Je perçus les sourires complices de Cally, Mason et Jason pendant que les jumeaux et Joy pouffaient. D’un regard, Will calma la pauvre rouquine qui se pinça les lèvres. Chuck et Tyson arrivèrent à cet instant pour déposer des plateaux sur la table. Ils déposèrent des tasses devant chacun ainsi que des toasts, des croissants, des récipients remplis de cafés et de lait ainsi que quelques sachets de chocolat en poudre. Tyson voulut s’asseoir, mais Chuck l’en empêcha en le retenant par l’épaule. De l’index, il poussa l’une des chaises. Elle bascula sur sa voisine, chaise encore vacante, avant que les deux meubles ne s’effondrent au sol, en plusieurs morceaux comme si aucune vis ne les gardait entières.
Chuck riva un regard noir sur les deux jumeaux.
« Je me disais bien que vous étiez étrangement calmes. »
Les deux jumeaux sortirent alors les vis et boulons qui auraient dû garder les chaises en place afin de les poser sur la table.
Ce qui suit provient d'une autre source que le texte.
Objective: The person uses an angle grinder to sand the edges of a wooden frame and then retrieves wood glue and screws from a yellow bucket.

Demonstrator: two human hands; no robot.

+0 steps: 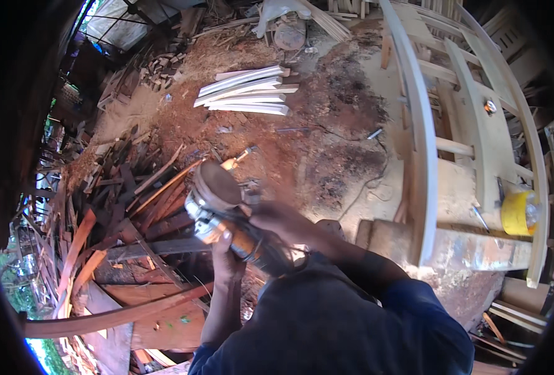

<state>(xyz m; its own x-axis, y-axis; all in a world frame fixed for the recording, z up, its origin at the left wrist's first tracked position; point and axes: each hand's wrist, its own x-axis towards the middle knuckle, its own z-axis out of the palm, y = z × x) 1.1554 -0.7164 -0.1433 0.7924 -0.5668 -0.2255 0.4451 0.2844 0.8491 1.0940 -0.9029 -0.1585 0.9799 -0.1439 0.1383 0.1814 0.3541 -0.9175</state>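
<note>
An angle grinder [244, 242] with an orange and black body and a silver head is held up in front of my chest. Its round brown disc [218, 184] faces upward and away from me. My left hand [228, 255] is closed around the body, just behind the metal head, with the thumb on top. My right hand [276, 221] reaches across from the right, its fingers close to the edge of the disc. Motion smears those fingers, so their grip cannot be made out.
A pile of scrap wood [146, 206] fills the left, with a long curved strip [121, 317] nearest me. Pale wooden strips [249, 92] lie on the dirt floor ahead. At right stands a large wooden frame [422, 137] beside a yellow container [517, 212]. A dark cord [384, 164] trails across the floor.
</note>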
Ils applaudirent ensuite en chœur, l’un impressionné, l’autre feintant des larmes de joie.
« Impressionnant, Chucky, lança celui au chapeau.
- Tu fais la fierté de notre famille, renchérit celui qui faisait semblant de pleurer.
- Vous faites partis de la même famille ? Demanda Cally, abasourdie.
- Ce sont ses grands frères, soupira Tyson en apportant d’autres chaises.
- Tu plaisantes ? Demandai-je, aussi surprise que Cally.
- Comme j’aimerais que ce soit une plaisanterie, murmura Chuck en s’asseyant. »
Ils commencèrent alors à manger. Ils échangèrent quelques commodités en nous passant de quoi remplir nos estomacs. Un petit groupe d’amis plutôt soudés et sympathiques. Mason ne cessait de nous insérer dans leur discussion, mais nous étions légèrement intimidées et mal à l’aise. Joy, près de moi, semblait avoir du mal avec le tube en papier qui lui coinçaient les doigts. Dans un élan de gentillesse, je tendis les mains afin de saisir le tube. Je tirai alors dessus, mais il ne semblait pas vouloir se décrocher. Je décidai donc de le déchirer pour délivrer ses mains. Ses yeux noisette me dévisagèrent avant de considérer ses index.
« Merci, me lança-t-elle.
- Ouais, merci, ironisa Will non loin. À cause de toi, je n’ai plus aucune source de plaisir.
- Essaye l’onanisme, proposai-je. »
Il arqua un sourcil, visiblement dans l’ignorance. Jason, Tyson, Cally, Mason et Chuck m’adressèrent des rires complices. Nous étions en majorité intelligents, visiblement.
« C’est quoi, l’onomolinisme Chucky ? Demanda Evan.
- La masturbation, répliqua Chuck sans ciller.
- Oh ! Lancèrent les jumeaux en chœur. »
Le quotidien de ce groupe d’amis m’intriguait de plus en plus.